• **EXERCISE AIM**
Restate exactly the lines of the entries below, beginning with the first and ending with the line that holds "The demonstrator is". Pictures are not copied.

Stored dataset items
· · ·

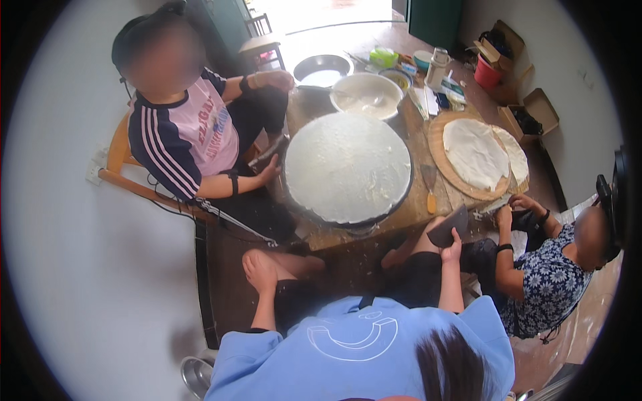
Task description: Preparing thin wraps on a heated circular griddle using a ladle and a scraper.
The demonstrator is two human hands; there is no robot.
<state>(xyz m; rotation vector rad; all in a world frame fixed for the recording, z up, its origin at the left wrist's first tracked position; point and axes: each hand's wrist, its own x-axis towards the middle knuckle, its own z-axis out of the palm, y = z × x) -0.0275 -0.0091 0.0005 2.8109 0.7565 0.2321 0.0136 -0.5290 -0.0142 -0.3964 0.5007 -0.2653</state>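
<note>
My left hand (261,271) rests on my left knee and holds nothing. In my right hand (451,246) is a dark, flat scraper (448,227), held up above my right knee near the table's front edge. Before me a large round griddle carries a thin, pale sheet of batter (346,168) that covers nearly all of its top. A spatula with a yellow handle (431,203) lies on the wood right of the griddle. Farther right, a round wooden board (437,145) bears a cooked flatbread (475,155).
A co-worker (200,125) sits at the left with another dark scraper (269,154). A second person (546,275) sits at the right. Behind the griddle stand a bowl of batter (366,96), a metal basin (323,70) and a thermos (437,70). Open cardboard boxes (546,108) line the right wall.
</note>
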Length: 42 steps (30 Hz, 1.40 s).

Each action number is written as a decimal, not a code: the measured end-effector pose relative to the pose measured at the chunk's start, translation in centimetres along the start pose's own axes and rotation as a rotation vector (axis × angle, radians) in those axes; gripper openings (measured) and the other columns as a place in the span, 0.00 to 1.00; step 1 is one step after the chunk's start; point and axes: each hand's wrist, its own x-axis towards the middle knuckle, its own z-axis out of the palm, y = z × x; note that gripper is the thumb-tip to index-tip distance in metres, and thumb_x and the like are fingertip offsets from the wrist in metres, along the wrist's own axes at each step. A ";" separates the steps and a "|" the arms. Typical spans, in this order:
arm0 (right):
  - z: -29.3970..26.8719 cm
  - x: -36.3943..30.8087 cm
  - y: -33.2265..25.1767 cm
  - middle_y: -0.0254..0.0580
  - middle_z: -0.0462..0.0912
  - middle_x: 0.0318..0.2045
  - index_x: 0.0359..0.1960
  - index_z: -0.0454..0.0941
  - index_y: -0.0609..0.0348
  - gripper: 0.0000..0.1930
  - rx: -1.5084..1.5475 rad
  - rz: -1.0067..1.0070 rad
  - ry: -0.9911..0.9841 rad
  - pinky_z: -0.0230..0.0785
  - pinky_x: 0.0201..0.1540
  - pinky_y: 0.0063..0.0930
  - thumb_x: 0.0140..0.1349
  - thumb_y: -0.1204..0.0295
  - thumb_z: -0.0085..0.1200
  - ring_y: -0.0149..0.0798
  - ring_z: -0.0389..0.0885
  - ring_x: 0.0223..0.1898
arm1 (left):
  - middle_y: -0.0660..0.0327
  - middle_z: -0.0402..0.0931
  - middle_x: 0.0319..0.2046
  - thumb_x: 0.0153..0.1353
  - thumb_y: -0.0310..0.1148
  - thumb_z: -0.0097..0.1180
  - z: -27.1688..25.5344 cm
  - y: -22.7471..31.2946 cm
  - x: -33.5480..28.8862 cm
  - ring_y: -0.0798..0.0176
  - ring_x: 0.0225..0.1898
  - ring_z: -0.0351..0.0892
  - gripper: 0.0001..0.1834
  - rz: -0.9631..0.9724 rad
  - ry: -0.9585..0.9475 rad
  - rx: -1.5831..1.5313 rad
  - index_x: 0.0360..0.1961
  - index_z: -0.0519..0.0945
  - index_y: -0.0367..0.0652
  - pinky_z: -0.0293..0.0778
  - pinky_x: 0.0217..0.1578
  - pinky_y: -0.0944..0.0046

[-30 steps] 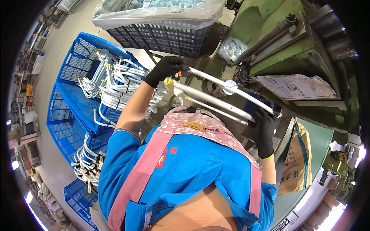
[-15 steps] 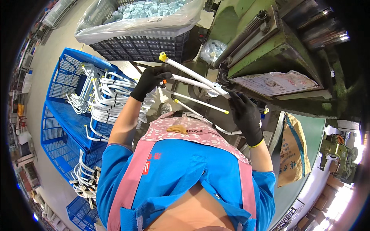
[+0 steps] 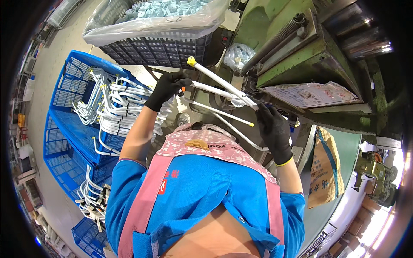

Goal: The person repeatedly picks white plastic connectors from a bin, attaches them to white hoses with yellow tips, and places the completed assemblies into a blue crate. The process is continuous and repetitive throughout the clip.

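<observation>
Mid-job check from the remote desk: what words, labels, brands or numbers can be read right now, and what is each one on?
I don't copy wording out; here is where it stands:
Pink apron: dark lettering, partly readable.
Blue shirt: small red characters and a red badge, too small to read surely.
Brown sack: dark characters, the smaller ones unreadable.
Pale sheet on the green machine: faded reddish marks, too blurred.

head-worn left fisheye | faces down | near left hand (image 3: 168,89), right hand (image 3: 275,132)

Brightly lit, right-edge glare, dark fisheye rim
</observation>
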 end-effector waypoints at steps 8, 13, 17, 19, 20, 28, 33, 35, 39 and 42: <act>1.3 -2.8 -1.5 0.64 0.78 0.37 0.64 0.57 0.66 0.31 0.120 0.071 -0.281 0.73 0.32 0.44 0.60 0.70 0.52 0.58 0.80 0.31 | 0.69 0.79 0.24 0.59 0.35 0.60 0.2 0.4 -0.5 0.78 0.23 0.72 0.12 0.002 0.016 -0.010 0.39 0.83 0.38 0.67 0.24 0.75; 5.7 -4.0 -1.9 0.61 0.80 0.34 0.64 0.58 0.61 0.32 0.249 0.122 -0.018 0.72 0.28 0.43 0.58 0.70 0.55 0.58 0.81 0.29 | 0.68 0.79 0.24 0.59 0.37 0.61 0.2 0.8 -0.4 0.77 0.22 0.73 0.13 0.022 0.016 0.057 0.40 0.82 0.40 0.66 0.23 0.75; 5.8 -4.3 -1.3 0.53 0.80 0.26 0.68 0.51 0.59 0.39 0.095 0.233 -0.080 0.70 0.23 0.41 0.56 0.68 0.58 0.53 0.80 0.23 | 0.58 0.81 0.24 0.56 0.35 0.63 1.5 2.8 -1.3 0.74 0.22 0.76 0.12 0.159 0.239 0.329 0.39 0.83 0.39 0.70 0.25 0.74; 5.2 -4.1 -0.7 0.49 0.78 0.23 0.69 0.48 0.60 0.43 0.092 0.252 -0.032 0.70 0.22 0.40 0.55 0.66 0.60 0.51 0.79 0.21 | 0.59 0.79 0.22 0.55 0.33 0.63 3.3 3.8 -2.9 0.72 0.18 0.71 0.12 0.375 0.337 0.363 0.39 0.83 0.41 0.66 0.20 0.71; 4.9 -3.9 -0.3 0.47 0.77 0.21 0.69 0.46 0.61 0.45 0.112 0.250 -0.010 0.69 0.21 0.40 0.54 0.65 0.60 0.50 0.78 0.19 | 0.60 0.78 0.22 0.56 0.33 0.63 4.2 4.2 -3.6 0.73 0.17 0.69 0.11 0.424 0.337 0.379 0.40 0.82 0.41 0.64 0.19 0.71; 6.6 -2.3 1.9 0.40 0.77 0.21 0.66 0.55 0.58 0.42 0.083 0.151 0.121 0.68 0.20 0.35 0.51 0.61 0.63 0.44 0.77 0.19 | 0.63 0.80 0.33 0.72 0.51 0.35 10.4 2.8 -6.0 0.75 0.27 0.74 0.28 -0.178 -0.169 -0.323 0.43 0.79 0.37 0.70 0.29 0.73; 6.7 -2.2 2.0 0.40 0.78 0.22 0.66 0.56 0.55 0.40 0.079 0.093 0.163 0.69 0.22 0.35 0.53 0.63 0.63 0.45 0.78 0.20 | 0.56 0.75 0.48 0.73 0.52 0.29 9.2 3.9 -8.9 0.64 0.51 0.73 0.30 -0.005 -0.352 -0.105 0.57 0.69 0.37 0.68 0.54 0.65; 6.6 -2.1 1.9 0.41 0.78 0.23 0.65 0.57 0.53 0.38 0.143 0.078 0.196 0.70 0.24 0.35 0.55 0.63 0.62 0.47 0.78 0.22 | 0.54 0.72 0.53 0.71 0.49 0.35 8.4 4.8 -10.0 0.61 0.58 0.68 0.28 -0.067 -0.578 -0.255 0.60 0.67 0.37 0.61 0.59 0.62; 6.5 -1.9 1.8 0.42 0.79 0.25 0.67 0.54 0.51 0.39 0.149 0.021 0.274 0.71 0.25 0.34 0.55 0.64 0.62 0.47 0.79 0.23 | 0.50 0.63 0.63 0.57 0.40 0.51 7.3 5.8 -10.2 0.54 0.67 0.57 0.31 0.179 -0.843 -0.006 0.62 0.66 0.40 0.53 0.65 0.59; 6.4 -1.9 1.8 0.43 0.81 0.27 0.67 0.53 0.53 0.40 0.138 0.002 0.274 0.72 0.24 0.34 0.55 0.64 0.62 0.46 0.81 0.24 | 0.51 0.66 0.61 0.55 0.36 0.54 7.4 5.9 -9.6 0.55 0.64 0.63 0.31 0.048 -0.854 0.187 0.61 0.67 0.42 0.58 0.62 0.59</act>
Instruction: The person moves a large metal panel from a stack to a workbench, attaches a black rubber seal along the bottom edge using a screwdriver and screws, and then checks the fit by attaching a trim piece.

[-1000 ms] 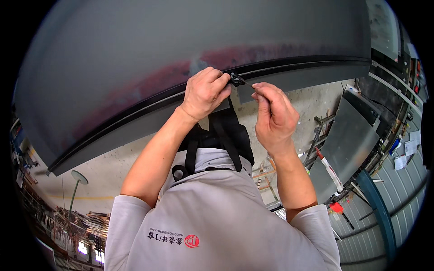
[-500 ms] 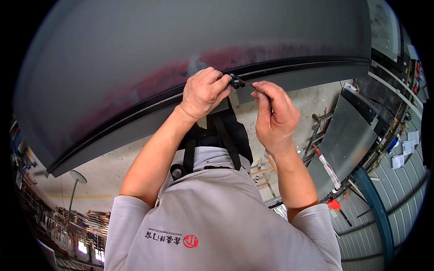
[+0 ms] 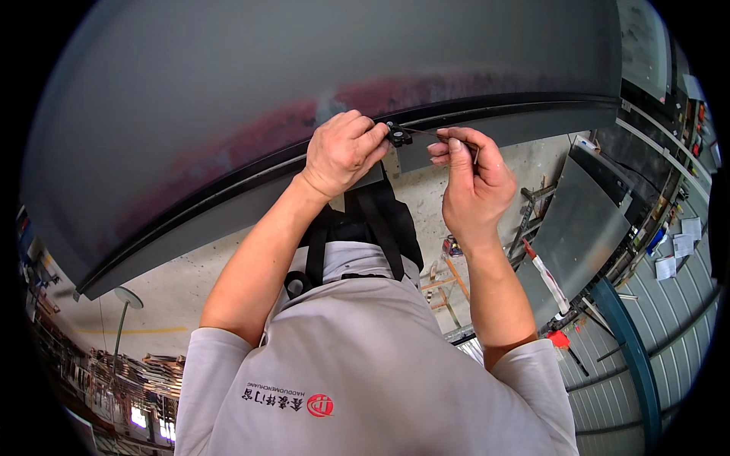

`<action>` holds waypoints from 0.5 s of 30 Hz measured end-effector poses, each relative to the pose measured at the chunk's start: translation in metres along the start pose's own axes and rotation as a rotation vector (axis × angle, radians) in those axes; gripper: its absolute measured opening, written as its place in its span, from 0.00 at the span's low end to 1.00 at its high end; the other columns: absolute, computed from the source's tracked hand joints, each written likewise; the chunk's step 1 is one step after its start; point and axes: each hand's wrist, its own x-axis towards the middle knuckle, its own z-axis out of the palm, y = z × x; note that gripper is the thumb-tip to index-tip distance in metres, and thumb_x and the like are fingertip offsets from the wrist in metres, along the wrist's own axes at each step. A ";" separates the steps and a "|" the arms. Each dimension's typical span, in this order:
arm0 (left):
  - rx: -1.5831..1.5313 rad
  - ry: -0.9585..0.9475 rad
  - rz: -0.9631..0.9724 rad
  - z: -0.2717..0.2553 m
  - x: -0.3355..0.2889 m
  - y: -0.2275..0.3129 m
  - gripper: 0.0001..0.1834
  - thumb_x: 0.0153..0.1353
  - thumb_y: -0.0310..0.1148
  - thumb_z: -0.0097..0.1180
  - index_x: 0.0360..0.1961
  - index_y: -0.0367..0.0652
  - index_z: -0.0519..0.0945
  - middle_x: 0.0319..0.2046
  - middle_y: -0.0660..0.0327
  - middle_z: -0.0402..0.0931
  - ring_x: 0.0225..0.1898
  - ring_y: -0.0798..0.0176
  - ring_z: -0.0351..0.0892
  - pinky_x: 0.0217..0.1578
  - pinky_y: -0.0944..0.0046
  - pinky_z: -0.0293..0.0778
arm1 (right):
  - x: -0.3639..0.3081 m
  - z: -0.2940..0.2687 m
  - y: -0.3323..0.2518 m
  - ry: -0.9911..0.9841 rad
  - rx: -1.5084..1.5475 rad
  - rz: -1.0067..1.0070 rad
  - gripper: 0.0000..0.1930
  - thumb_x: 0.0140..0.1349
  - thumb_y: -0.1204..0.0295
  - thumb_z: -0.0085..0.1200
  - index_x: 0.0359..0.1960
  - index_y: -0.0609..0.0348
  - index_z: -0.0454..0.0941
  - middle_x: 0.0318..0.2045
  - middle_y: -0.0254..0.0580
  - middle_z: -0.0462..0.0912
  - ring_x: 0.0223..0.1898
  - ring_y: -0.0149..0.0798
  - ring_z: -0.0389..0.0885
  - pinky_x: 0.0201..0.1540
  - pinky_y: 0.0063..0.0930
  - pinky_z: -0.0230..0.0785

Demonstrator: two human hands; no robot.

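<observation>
A large dark grey panel point(image 3: 426, 38) with a reddish smear along its near side fills the top of the view. At the black channel along its near edge sits a small black fitting point(image 3: 398, 135) with round parts. My left hand point(image 3: 344, 154) is closed, fingertips pinching this fitting's left side. To its right, my right hand point(image 3: 480, 186) grips a thin hex key point(image 3: 423, 132) between thumb and fingers. The key's long arm points left to the fitting; its bent short end shows beside my fingers. Whether the tip sits inside the fitting is too small to tell.
At the right, a grey sheet point(image 3: 582, 220) leans near a white tube with a red nozzle point(image 3: 546, 277). A teal beam point(image 3: 637, 357) stands before a corrugated wall. A stand with a round top point(image 3: 129, 298) and stacked profiles point(image 3: 141, 372) are at the lower left.
My right hand has moved a little right and turned, its fingers shifting along the hex key so more of the key shows. My left hand stays on the fitting.
</observation>
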 end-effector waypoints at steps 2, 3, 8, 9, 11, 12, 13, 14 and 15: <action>-0.004 0.004 0.000 0.000 0.000 0.000 0.16 0.42 0.25 0.68 0.36 0.40 0.80 0.25 0.61 0.72 0.26 0.57 0.72 0.25 0.59 0.69 | -0.001 0.000 -0.001 0.002 0.003 -0.001 0.05 0.66 0.83 0.50 0.39 0.67 0.79 0.33 0.43 0.83 0.33 0.30 0.85 0.36 0.22 0.78; -0.009 0.007 0.000 -0.001 0.000 0.000 0.16 0.42 0.25 0.68 0.36 0.40 0.80 0.25 0.61 0.72 0.26 0.57 0.72 0.25 0.60 0.69 | -0.002 0.000 -0.001 0.001 0.003 -0.001 0.05 0.66 0.83 0.50 0.39 0.67 0.79 0.33 0.43 0.83 0.33 0.30 0.85 0.36 0.22 0.78; -0.011 0.010 0.002 0.000 0.000 -0.001 0.16 0.43 0.25 0.68 0.35 0.39 0.80 0.25 0.61 0.72 0.26 0.57 0.72 0.26 0.60 0.69 | -0.001 -0.003 -0.004 -0.109 -0.192 -0.209 0.08 0.61 0.86 0.53 0.40 0.66 0.78 0.35 0.47 0.83 0.33 0.40 0.85 0.37 0.27 0.78; -0.013 0.012 0.005 0.000 0.000 -0.001 0.16 0.43 0.25 0.68 0.35 0.39 0.80 0.25 0.60 0.72 0.26 0.57 0.72 0.26 0.60 0.69 | -0.001 -0.004 -0.005 -0.109 -0.191 -0.209 0.08 0.61 0.86 0.53 0.40 0.66 0.78 0.35 0.47 0.83 0.33 0.40 0.85 0.37 0.27 0.78; -0.015 0.006 0.005 0.000 -0.001 -0.001 0.16 0.43 0.25 0.68 0.35 0.39 0.80 0.25 0.60 0.72 0.26 0.57 0.72 0.26 0.60 0.69 | -0.001 -0.007 -0.009 -0.256 -0.350 -0.433 0.11 0.55 0.87 0.56 0.39 0.66 0.77 0.35 0.50 0.82 0.35 0.48 0.84 0.38 0.32 0.78; -0.016 0.001 0.004 0.000 -0.001 -0.002 0.16 0.43 0.25 0.68 0.36 0.39 0.80 0.25 0.60 0.72 0.26 0.57 0.72 0.26 0.60 0.70 | 0.000 -0.006 -0.012 -0.268 -0.357 -0.462 0.12 0.51 0.87 0.59 0.38 0.65 0.77 0.34 0.51 0.82 0.35 0.51 0.83 0.38 0.35 0.77; -0.016 0.000 0.004 0.000 -0.001 -0.002 0.16 0.43 0.25 0.68 0.36 0.39 0.80 0.25 0.60 0.72 0.26 0.57 0.72 0.26 0.60 0.70 | 0.001 -0.007 -0.013 -0.268 -0.357 -0.462 0.12 0.51 0.87 0.59 0.38 0.65 0.77 0.34 0.51 0.82 0.35 0.51 0.83 0.38 0.35 0.77; -0.012 0.003 0.009 0.000 -0.001 -0.002 0.16 0.43 0.25 0.68 0.35 0.39 0.80 0.25 0.60 0.72 0.25 0.57 0.72 0.26 0.60 0.70 | 0.002 -0.008 -0.014 -0.257 -0.372 -0.465 0.11 0.51 0.87 0.60 0.37 0.65 0.77 0.33 0.51 0.82 0.34 0.50 0.83 0.37 0.35 0.76; -0.007 0.006 0.015 0.000 -0.001 -0.002 0.15 0.43 0.25 0.68 0.35 0.39 0.80 0.25 0.60 0.72 0.25 0.57 0.72 0.26 0.60 0.70 | 0.003 -0.008 -0.015 -0.245 -0.387 -0.468 0.10 0.52 0.86 0.60 0.35 0.65 0.77 0.33 0.50 0.82 0.33 0.49 0.83 0.36 0.35 0.76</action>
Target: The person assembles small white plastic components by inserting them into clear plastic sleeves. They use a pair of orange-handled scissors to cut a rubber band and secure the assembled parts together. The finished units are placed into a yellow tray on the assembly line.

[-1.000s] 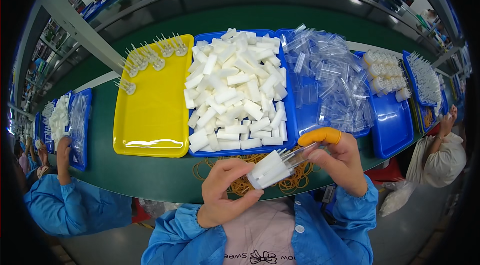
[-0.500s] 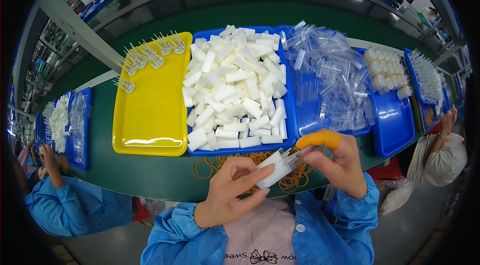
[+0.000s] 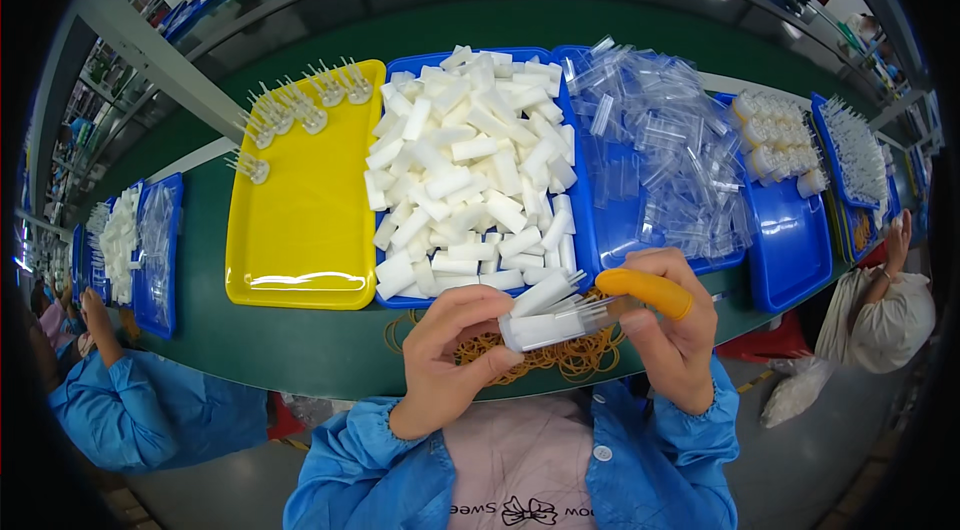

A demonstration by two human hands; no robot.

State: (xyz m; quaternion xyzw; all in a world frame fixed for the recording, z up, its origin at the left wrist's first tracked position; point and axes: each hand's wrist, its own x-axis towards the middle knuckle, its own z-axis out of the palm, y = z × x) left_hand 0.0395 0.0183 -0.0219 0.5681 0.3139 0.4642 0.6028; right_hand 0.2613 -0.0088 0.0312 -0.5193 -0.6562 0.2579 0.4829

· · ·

• **WRITTEN RESPONSE**
Task description: Preparing thin wraps on a heated circular griddle using a ladle and a scraper.
The demonstrator is two human hands; there is no robot.

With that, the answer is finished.